The authenticator temporarily edits the Nginx configuration so that the challenge in /.well-known/acme-challenge/ exists, then reverts the change afterwards. There aren’t any permanent changes, but there are critically important temporary changes.

Validation can fail if Certbot doesn’t understand the configuration well enough to edit it correctly, or if reloading Nginx takes too long.

@_az

I was going to suggest using the webroot authenticator and continuing to use the Nginx installer. :smile: Though I’d like to know what’s wrong first – if it’s just due to an Nginx configuration problem like duplicate virtual hosts, and the Ngixn authenticator isn’t too slow, might as well keep using it.

AFAIK the nginx installer still ends up spinning 100% CPU for ages, the same as the authenticator.

Ah. :slightly_frowning_face: My hope’s that the speed of creating new certificates isn’t very important, and renewing them is fast.

Thanks a lot for all your help. I will try the method _az is using which look like will solve my problem. :smiley:

BTW: I should ask this question earlier before moving 4K sites to another server.

Hi @garconcn

you use certonly. So your certificate isn't installed, so no installer is used. So I would try to use --webroot one time.

There was another thread (I think, Apache), not the same configuration. But with a large number of vHosts and the same problem. Switch to --webroot had helped.

1 Like

Thanks. Use --webroot does create certificate instantly.

1 Like

Thanks. Good to know :+1:

I replaced --nginx with --webroot in my script to obtain the certificate only, this is much faster than before.

Is there a way to renew the certificate only but not install it? Reading the user guide but not find yet.

I use "certbot renew" to renew the certificate.

1 Like

You can edit the config files.

Check the config file of the domain you have updated.

Should have something like

authenticator = webroot
webroot-path = yourPath
1 Like

Great! I will give it a try. Thanks a lot!

1 Like

Don’t forget that Nginx needs to be reloaded after you renew a certificate.

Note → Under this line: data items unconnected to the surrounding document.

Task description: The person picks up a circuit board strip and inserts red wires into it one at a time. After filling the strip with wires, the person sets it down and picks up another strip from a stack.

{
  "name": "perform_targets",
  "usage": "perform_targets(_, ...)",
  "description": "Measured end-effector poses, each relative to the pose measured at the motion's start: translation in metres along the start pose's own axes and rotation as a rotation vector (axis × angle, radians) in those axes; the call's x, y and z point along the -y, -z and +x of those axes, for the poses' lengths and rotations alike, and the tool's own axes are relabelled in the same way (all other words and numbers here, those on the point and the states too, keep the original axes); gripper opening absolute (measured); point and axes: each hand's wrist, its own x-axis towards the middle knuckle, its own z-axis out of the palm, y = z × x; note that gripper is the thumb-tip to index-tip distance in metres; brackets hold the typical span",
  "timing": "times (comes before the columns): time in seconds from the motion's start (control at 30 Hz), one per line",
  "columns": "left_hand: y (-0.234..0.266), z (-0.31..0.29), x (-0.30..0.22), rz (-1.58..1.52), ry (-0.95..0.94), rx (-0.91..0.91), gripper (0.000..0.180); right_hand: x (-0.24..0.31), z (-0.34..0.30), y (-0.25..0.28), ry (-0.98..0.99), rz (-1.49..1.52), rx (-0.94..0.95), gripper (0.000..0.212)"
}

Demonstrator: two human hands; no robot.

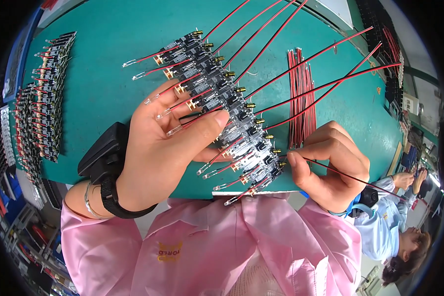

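Note:
A long panel of joined black circuit boards (pixel 202 69) slants across the middle, above the table. My left hand (pixel 155 148) grips it, thumb on the upper face and fingers beneath. Short red-and-black leads with small clear-tipped ends (pixel 148 100) stick out along its left edge. Brass-coloured parts line the right edge, and several long red-and-black wires fan out from there. Close to the panel's lower right end, my right hand (pixel 333 170) pinches a thin red-and-black wire (pixel 340 172) between thumb and forefinger. The wire trails right past the wrist; its tip is hard to make out.
A bundle of red-and-black wires (pixel 302 98) lies on the green table (pixel 108 49) to the right. Rows of similar board panels (pixel 49 98) with leads stand on the left. Another person in a light blue coat (pixel 385 227) works at the far right.

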Motion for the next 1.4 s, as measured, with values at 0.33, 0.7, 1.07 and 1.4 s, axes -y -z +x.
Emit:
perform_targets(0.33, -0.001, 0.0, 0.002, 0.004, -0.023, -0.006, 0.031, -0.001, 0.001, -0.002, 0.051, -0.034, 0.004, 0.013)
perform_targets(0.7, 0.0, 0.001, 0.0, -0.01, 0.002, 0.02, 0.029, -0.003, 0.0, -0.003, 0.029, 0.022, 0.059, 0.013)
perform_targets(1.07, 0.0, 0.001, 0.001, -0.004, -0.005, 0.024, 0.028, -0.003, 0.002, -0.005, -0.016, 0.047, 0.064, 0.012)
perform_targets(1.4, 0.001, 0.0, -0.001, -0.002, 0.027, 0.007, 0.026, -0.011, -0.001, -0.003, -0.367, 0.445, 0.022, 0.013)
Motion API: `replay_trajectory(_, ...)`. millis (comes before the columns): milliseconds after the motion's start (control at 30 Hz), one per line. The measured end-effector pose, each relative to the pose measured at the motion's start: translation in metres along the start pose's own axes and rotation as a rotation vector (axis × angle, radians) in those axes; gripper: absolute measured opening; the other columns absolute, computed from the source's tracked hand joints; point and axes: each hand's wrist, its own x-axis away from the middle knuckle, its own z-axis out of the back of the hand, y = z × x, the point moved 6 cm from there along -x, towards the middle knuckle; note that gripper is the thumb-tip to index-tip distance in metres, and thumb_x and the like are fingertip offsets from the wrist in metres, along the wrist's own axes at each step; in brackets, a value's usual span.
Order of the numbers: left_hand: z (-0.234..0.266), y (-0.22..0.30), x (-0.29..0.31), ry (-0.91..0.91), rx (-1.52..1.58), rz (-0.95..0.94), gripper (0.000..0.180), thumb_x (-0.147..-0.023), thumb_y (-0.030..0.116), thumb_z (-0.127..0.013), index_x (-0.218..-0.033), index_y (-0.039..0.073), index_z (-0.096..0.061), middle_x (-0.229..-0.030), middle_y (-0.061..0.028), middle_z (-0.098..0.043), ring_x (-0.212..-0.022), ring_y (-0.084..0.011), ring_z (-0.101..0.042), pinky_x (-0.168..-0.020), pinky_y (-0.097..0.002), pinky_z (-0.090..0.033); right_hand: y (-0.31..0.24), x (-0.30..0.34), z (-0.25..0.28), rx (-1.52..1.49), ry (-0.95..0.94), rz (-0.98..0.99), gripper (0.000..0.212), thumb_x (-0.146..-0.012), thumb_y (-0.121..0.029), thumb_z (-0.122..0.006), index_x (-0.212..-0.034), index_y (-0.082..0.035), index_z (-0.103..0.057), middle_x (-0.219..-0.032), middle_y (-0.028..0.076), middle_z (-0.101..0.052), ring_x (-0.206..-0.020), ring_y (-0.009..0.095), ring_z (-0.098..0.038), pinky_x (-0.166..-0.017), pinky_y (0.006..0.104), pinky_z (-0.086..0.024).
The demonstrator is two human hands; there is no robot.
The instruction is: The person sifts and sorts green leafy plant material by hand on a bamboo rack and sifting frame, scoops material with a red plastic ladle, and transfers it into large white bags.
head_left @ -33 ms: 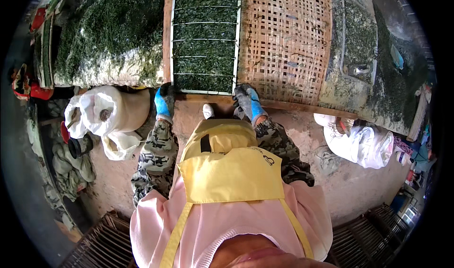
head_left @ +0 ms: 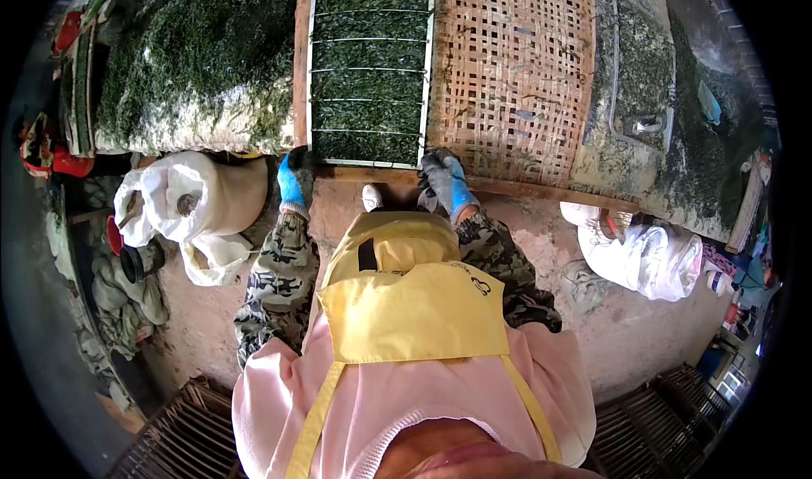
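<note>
Seen from beside the table (head_left: 372,175), the item at hand is a long, narrow frame (head_left: 427,65) with pale rails and thin crossbars, located at upper centre and running out through the top edge of the picture. A layer of dark green, leafy matter (head_left: 370,83) shows between its rails. Its long axis points straight away from the person, tilted only slightly, and its short near end lies at the wooden table edge, between the two hands. The left hand (head_left: 296,177), in a blue and dark grey glove, is at the near left corner; the frame extends upward and to the right from it. The right hand (head_left: 442,177), gloved alike, is at the near right corner, with the frame upward and to its left. Neither hand is clearly nearer. The right fingers appear bent and bunched against the corner; whether they pinch the rail cannot be told. The left fingers are partly hidden, and their closure cannot be determined either. A coarsely woven mat (head_left: 507,73) adjoins the frame's right side; a green heap (head_left: 203,48) occupies the upper left.
</note>
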Motion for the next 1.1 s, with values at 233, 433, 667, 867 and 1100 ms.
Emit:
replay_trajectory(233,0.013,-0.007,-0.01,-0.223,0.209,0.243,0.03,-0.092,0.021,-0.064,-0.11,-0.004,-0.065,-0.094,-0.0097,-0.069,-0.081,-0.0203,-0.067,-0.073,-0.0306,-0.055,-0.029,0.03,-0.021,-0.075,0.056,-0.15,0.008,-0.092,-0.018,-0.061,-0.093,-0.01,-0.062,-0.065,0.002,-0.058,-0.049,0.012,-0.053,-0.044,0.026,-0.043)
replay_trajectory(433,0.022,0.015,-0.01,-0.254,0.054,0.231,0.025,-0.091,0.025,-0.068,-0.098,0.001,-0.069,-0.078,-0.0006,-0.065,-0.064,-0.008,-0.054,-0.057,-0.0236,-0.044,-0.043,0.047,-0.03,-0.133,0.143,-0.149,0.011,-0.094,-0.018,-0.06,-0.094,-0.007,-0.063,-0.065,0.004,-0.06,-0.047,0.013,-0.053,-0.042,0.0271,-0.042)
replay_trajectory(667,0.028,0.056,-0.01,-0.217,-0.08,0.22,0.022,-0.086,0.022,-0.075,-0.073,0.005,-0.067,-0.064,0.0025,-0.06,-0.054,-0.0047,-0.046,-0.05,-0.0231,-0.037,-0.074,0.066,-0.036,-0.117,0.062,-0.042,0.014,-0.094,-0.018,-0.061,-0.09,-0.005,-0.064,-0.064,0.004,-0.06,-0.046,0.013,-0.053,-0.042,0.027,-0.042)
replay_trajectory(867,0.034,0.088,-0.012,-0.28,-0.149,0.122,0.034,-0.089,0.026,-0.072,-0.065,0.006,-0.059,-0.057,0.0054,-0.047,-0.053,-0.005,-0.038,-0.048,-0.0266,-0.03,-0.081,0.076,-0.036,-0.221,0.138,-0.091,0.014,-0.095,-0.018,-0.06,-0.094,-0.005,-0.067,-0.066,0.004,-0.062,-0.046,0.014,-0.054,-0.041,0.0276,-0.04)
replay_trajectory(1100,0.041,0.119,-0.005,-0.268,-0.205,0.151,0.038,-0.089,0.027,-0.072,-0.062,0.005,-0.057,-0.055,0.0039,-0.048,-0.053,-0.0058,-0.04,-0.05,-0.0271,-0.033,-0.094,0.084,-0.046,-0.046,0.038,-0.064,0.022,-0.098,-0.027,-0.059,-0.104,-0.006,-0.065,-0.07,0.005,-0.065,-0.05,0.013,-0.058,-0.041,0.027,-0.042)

(Unless you’re doing something customized.)

The Certbot Nginx installer automatically reloads it, but if you’re using certbot certonly, you need to add a deploy hook to run service nginx reload or something.

Thanks. I run a cronjob to reload nginx in 15 mins interval if any configuration changes to prevent nginx reload too frequent.

1 Like

Sounds good. :smiley: I do something similar.

1 Like

The issue has been resolved. I switched plugin from “nginx” to “webroot” to install and renew ssl, this is easier and quicker fix. Thank you for all your help and advice.

This topic was automatically closed 30 days after the last reply. New replies are no longer allowed.